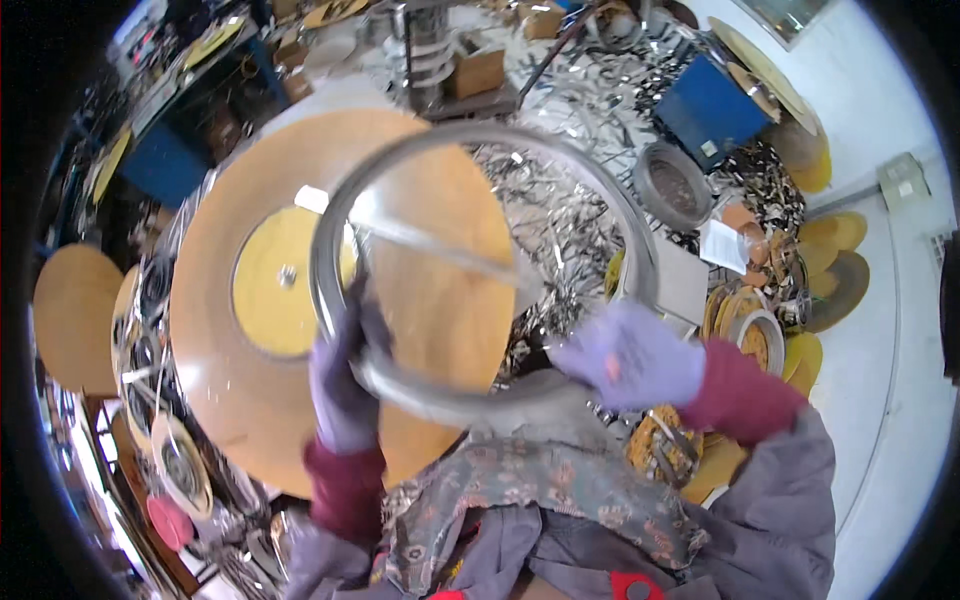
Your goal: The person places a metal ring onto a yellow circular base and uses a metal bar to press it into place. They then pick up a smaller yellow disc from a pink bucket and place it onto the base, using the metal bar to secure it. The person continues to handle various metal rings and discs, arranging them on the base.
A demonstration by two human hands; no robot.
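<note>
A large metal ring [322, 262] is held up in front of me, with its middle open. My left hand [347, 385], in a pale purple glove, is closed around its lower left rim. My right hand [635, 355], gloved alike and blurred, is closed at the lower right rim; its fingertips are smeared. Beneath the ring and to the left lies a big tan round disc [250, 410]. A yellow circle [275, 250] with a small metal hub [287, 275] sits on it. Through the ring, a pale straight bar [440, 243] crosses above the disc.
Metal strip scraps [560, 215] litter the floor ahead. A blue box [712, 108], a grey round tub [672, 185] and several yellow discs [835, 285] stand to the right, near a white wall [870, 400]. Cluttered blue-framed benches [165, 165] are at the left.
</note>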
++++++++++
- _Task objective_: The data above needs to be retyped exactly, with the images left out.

- _Result for this exercise_:
Your goal: The person places a metal ring onto a yellow circular base and uses a metal bar to press it into place. They then pick up a smaller yellow disc from a pink bucket and place it onto the base, using the metal bar to secure it. The person continues to handle various metal rings and discs, arranging them on the base.
A demonstration by two human hands; no robot.
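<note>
A large metal ring [322, 262] is held up in front of me, with its middle open. My left hand [347, 385], in a pale purple glove, is closed around its lower left rim. My right hand [635, 355], gloved alike and blurred, is closed at the lower right rim; its fingertips are smeared. Beneath the ring and to the left lies a big tan round disc [250, 410]. A yellow circle [275, 250] with a small metal hub [287, 275] sits on it. Through the ring, a pale straight bar [440, 243] crosses above the disc.
Metal strip scraps [560, 215] litter the floor ahead. A blue box [712, 108], a grey round tub [672, 185] and several yellow discs [835, 285] stand to the right, near a white wall [870, 400]. Cluttered blue-framed benches [165, 165] are at the left.
</note>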

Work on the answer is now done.